А еще я вспоминаю западный Новый год. У нас в стране это даже не праздник, а просто общий день отдыха. Мы с Лю, как обычно, пришли к ней. И я, признаюсь, не узнал ее. Войдя в дом, я решил, что перед нами старшеклассница из города. Исчезла привычная длинная коса, завязанная красной лентой, вместо нее мы увидели короткую прическу до ушей, немножко изменившую ее тип красоты и сделавшую из Портнишечки современную молодую девушку. Она как раз кончала перешивать партийный китель. Лю безумно обрадовался ее нежданному преображению. Радость его достигла апогея во время примерки нового портновского шедевра; строгий, мужской фасон кителя, новая прическа, безукоризненно белые тенниски, сменившие скромные тапочки, придали Портнишечке элегантности с неким привкусом новой, незнакомой чувственности, возвещая о том, что больше не существует чуть неуклюжей молоденькой крестьяночки. Видя ее до такой степени изменившейся, Лю был преисполнен счастья художника, созерцающего свое завершенное творение. Он шепнул мне на ухо:
— Как видишь, несколько месяцев чтения не пропали зря.
Последствия этого преображения, этого перевоспитания по Бальзаку неосознанно для нас уже таились в словах Лю, однако нас это не насторожило. Может, нас усыпила самодостаточность? А может, мы переоценивали силу любви? Или же просто-напросто мы не постигли главного в романах, которые читали ей?

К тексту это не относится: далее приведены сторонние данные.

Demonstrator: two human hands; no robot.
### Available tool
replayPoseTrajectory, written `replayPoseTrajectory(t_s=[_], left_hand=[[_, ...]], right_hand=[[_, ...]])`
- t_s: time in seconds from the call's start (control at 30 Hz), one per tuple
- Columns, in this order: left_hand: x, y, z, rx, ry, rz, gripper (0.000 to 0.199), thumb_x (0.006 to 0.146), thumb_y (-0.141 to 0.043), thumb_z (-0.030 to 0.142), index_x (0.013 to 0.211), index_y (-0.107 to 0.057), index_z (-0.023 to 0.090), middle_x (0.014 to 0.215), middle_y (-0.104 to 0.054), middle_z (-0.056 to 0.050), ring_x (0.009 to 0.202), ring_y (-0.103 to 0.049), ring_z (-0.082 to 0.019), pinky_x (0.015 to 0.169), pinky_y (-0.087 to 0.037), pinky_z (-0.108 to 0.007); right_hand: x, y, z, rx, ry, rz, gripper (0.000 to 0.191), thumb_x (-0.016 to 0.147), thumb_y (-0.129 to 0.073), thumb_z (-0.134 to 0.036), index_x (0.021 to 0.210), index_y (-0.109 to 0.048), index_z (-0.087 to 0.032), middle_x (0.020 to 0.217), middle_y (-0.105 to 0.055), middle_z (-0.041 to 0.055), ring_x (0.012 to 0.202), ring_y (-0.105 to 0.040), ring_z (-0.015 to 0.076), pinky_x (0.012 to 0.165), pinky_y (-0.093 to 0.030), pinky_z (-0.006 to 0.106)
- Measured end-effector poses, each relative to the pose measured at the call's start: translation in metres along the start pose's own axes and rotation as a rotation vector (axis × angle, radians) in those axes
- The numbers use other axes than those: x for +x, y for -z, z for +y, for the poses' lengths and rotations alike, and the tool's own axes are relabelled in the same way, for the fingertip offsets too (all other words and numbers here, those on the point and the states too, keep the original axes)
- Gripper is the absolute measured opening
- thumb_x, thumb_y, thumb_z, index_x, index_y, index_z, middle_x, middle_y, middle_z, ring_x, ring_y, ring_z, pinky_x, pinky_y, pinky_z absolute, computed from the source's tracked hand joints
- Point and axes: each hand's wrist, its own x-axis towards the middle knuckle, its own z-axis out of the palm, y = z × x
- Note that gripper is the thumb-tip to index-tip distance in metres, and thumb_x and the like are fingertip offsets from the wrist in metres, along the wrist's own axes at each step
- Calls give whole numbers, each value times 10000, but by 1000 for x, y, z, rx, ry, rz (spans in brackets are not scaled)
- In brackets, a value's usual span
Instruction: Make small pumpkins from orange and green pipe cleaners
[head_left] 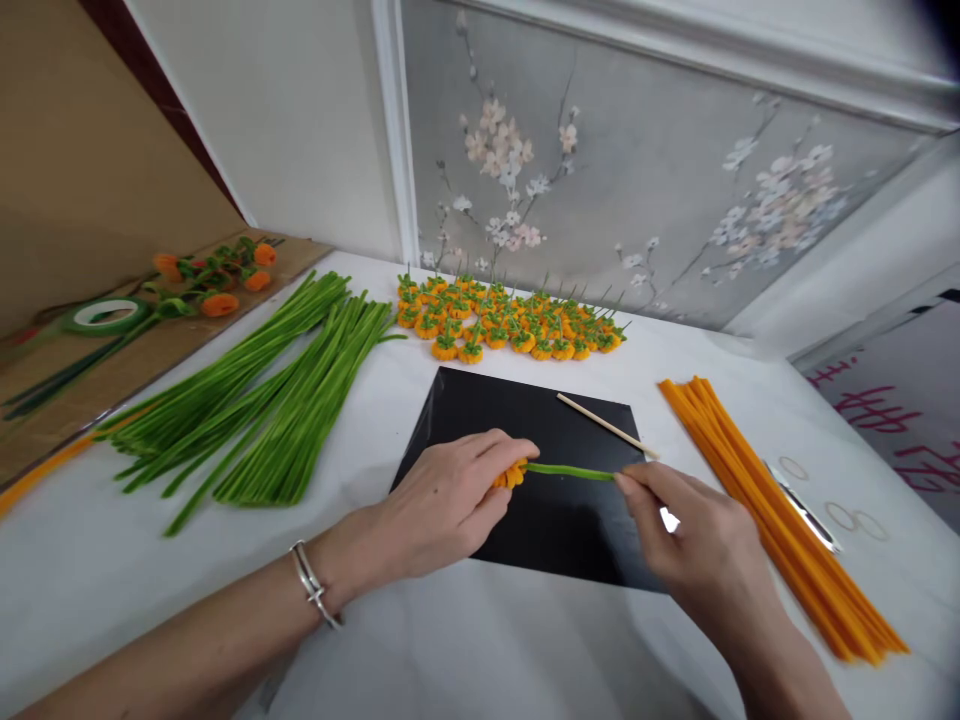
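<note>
My left hand (454,495), with a silver bracelet at the wrist, holds a small orange pipe-cleaner flower (511,474) between thumb and fingers above a black board (555,540). A green pipe cleaner (570,471) stretches from the flower to the right. Its far end is pinched by my right hand (694,530) over the board's right side. Something shiny shows partly between the right fingers, too hidden to make out. Just beyond the hands, a thin wooden stick (600,420) lies slanted across the board's back right corner.
Green pipe cleaners (292,430) lie in bundles at left, orange ones (780,520) at right beside tweezers (806,512) and clear rings (841,516). Several orange flowers (521,325) stand at the back. Green tape (112,315) and finished flowers (220,304) lie on cardboard at far left.
</note>
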Motion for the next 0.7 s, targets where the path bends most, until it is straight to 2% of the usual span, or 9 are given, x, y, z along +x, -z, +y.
replayPoseTrajectory(t_s=[0.07,0.13,0.23,0.3,0.4,0.47,0.53,0.63,0.7], left_hand=[[-1,-6,-2,25,21,29,507,878,-421,139,1370,-326,214,1158,-596,-88,1000,-588,-222,858,-465,-369],[-1,-13,-3,69,30,28,611,874,-429,147,1438,-201,200,1202,-585,-122,1046,-585,-249,875,-475,-413],[-2,-22,-2,116,21,-18,677,852,-426,114,1462,-141,185,1177,-594,-141,1057,-584,-271,865,-495,-448],[-2,-25,-1,80,-9,-25,702,835,-429,89,1463,-132,190,1198,-584,-141,1091,-570,-270,884,-493,-457],[-2,-26,1,-91,-32,13,753,808,-452,55,1461,-129,246,1278,-537,-114,1149,-545,-235,951,-468,-438],[-2,-23,1,-221,11,50,787,783,-504,55,1451,-158,283,1305,-511,-92,1147,-545,-218,958,-467,-409],[-1,-20,0,-320,106,80,773,761,-591,107,1423,-236,290,1285,-518,-83,1099,-566,-221,898,-502,-380],[2,-15,-1,-423,231,56,604,770,-660,233,1319,-409,259,1168,-597,-63,1000,-608,-217,791,-528,-332],[3,-12,-1,-467,243,-2,413,832,-609,281,1229,-503,240,1094,-638,-45,953,-624,-202,754,-521,-301]], right_hand=[[0,-6,-1,-29,29,-84,216,940,-442,-304,930,-634,-206,828,-693,42,701,-630,179,614,-434,289],[1,-12,-8,-89,98,-96,256,940,-450,-336,1078,-623,-208,1055,-674,104,960,-619,251,787,-443,377],[1,-21,-29,-193,143,-46,247,899,-543,-367,1096,-635,-250,1367,-497,151,1241,-446,360,979,-288,568],[1,-25,-41,-202,135,-15,203,879,-585,-342,1052,-651,-258,1432,-427,141,1298,-374,376,1009,-224,606],[1,-27,-49,-166,111,33,104,882,-582,-238,899,-681,-260,1427,-439,92,1328,-332,360,1025,-201,607],[1,-27,-47,-137,103,63,157,884,-563,-201,797,-685,-247,1421,-441,72,1345,-296,367,1018,-205,611],[1,-24,-42,-127,94,101,186,887,-552,-203,767,-690,-240,1432,-418,69,1353,-267,387,1006,-215,620],[1,-21,-36,-143,86,156,173,882,-570,-243,777,-707,-255,1462,-369,66,1359,-230,422,981,-232,637],[1,-20,-35,-163,104,162,150,875,-589,-271,799,-718,-269,1472,-353,68,1368,-187,447,965,-235,658]])
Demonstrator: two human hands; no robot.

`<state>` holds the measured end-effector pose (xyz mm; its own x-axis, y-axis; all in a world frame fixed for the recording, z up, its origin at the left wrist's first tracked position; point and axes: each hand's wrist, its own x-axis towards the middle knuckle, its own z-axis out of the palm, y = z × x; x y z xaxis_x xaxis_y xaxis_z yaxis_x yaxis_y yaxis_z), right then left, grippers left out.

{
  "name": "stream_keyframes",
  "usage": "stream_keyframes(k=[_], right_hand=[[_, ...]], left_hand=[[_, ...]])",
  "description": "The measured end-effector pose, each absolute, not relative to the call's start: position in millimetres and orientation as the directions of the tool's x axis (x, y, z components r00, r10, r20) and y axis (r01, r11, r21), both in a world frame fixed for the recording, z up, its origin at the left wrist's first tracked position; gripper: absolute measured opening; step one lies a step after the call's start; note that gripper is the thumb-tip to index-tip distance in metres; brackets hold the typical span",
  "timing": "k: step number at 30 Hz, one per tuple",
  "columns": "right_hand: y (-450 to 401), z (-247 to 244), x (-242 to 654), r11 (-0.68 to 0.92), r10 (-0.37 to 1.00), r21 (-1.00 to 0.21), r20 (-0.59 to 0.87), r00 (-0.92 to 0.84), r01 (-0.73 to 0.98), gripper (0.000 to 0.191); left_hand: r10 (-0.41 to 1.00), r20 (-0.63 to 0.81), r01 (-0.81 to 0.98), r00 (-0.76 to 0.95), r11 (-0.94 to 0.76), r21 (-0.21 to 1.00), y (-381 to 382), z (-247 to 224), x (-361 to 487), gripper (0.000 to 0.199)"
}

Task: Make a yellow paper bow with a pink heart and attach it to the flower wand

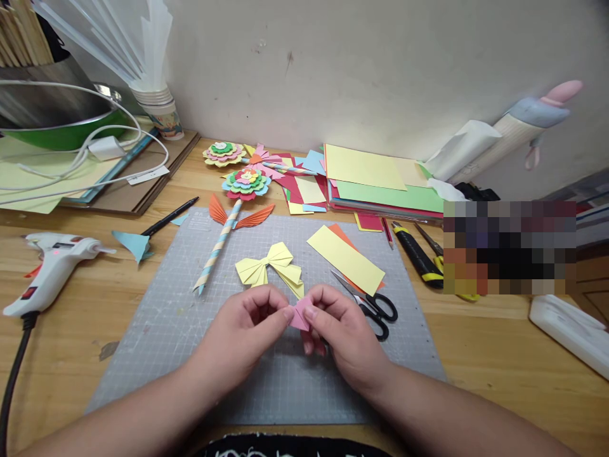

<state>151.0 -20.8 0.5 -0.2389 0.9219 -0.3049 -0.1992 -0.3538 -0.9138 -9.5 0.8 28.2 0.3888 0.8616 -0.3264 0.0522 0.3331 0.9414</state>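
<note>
A small folded piece of pink paper (300, 316) is pinched between my two hands above the grey cutting mat (157, 362). My left hand (254, 327) grips its left edge with thumb and forefinger. On its right side, the thumb and fingers of my right hand (340, 327) hold it. Just beyond my fingers lies a pale yellow folded paper bow (269, 266). Scissors with black handles (380, 311) rest by my right hand, partly hidden by it. Yellow and orange paper strips (346, 259) lie above them.
A paper flower (246, 184) on a striped stem lies at the mat's upper left. A glue gun (59, 266) with its cord is at the left, near a black pen (170, 216). Coloured paper sheets (380, 174) are stacked at the back. A utility knife (419, 257) lies right.
</note>
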Motion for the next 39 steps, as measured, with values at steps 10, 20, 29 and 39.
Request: stream_keyframes(k=[10,20,29,39], right_hand=[[-20.6,10.2,147.7,-0.296,0.937,-0.936,-0.246,-0.248,-0.192,0.020],[-21.2,5.0,150.2,-0.244,0.951,-0.962,-0.213,-0.225,-0.124,0.017],[-20.7,8.8,150.1,-0.243,0.946,-0.961,-0.205,-0.251,-0.132,0.019],[-21.9,6.4,150.4,-0.266,0.924,-0.959,-0.224,-0.310,-0.099,0.019]], left_hand=[[0.875,-0.305,0.063,0.377,0.304,0.950,-0.1,27.1,-10.9,0.023],[0.830,-0.363,-0.007,0.423,0.403,0.915,0.0,25.5,-8.1,0.023],[0.810,-0.360,0.025,0.463,0.394,0.919,2.5,25.4,-9.5,0.023],[0.789,-0.394,0.116,0.471,0.388,0.914,5.8,24.7,-13.1,0.016]])
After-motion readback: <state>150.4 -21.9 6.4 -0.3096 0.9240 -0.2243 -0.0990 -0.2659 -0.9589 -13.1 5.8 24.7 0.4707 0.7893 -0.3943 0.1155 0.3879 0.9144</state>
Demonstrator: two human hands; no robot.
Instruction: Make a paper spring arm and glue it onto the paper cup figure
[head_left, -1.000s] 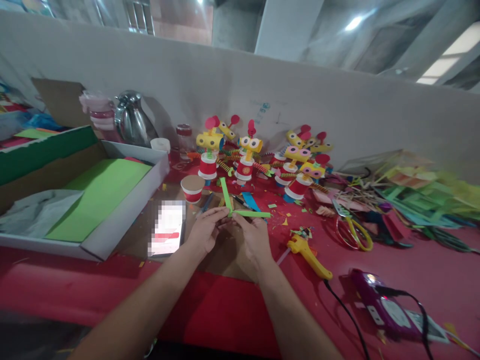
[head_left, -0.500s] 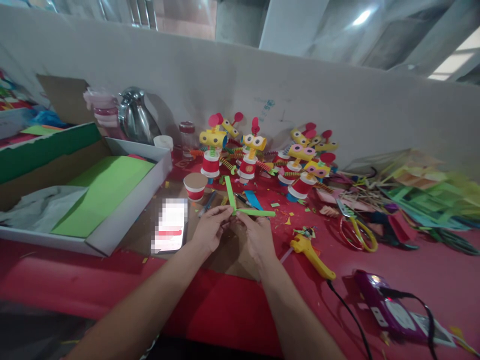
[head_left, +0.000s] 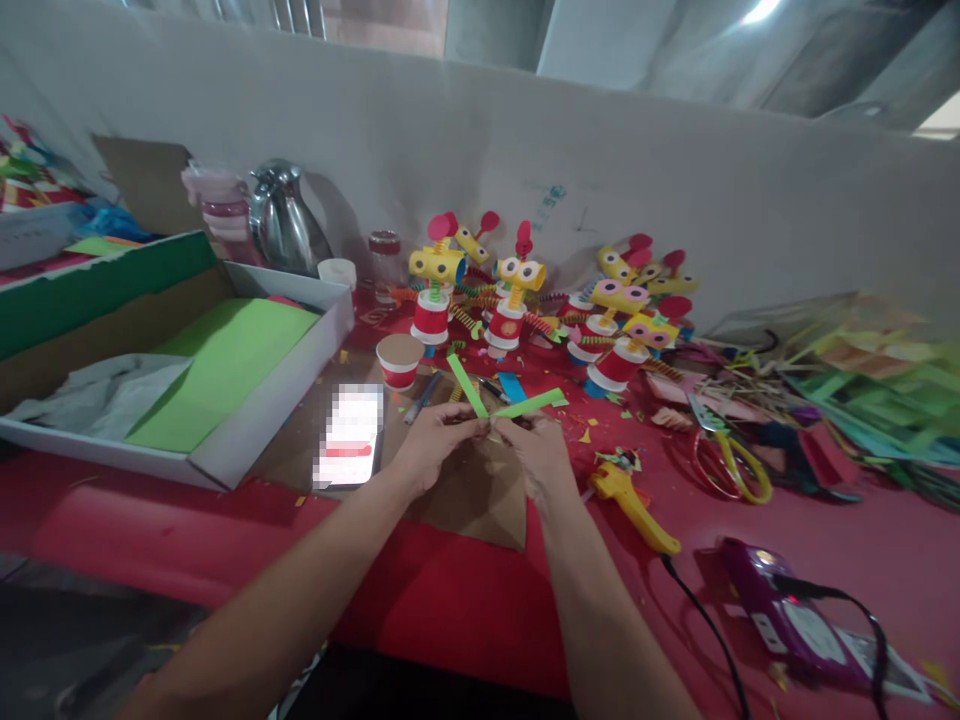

Февральским утром накануне безумной ночи аутодафе мы с Лю на буйволах, каждый на своем, пахали кукурузное поле, которое на этот раз решено было пустить под рис. Часов около десяти нас позвали жители деревни, мы прервали пахоту и отправились к нашей хижине, где нас поджидал старый портной.
Его нежданное прибытие без швейной машины мы и без того уже сочли дурным знаком, но когда увидели его осунувшееся, посуровевшее лицо, на котором появились новые морщины, его всклокоченные волосы, нам стало по-настоящему страшно.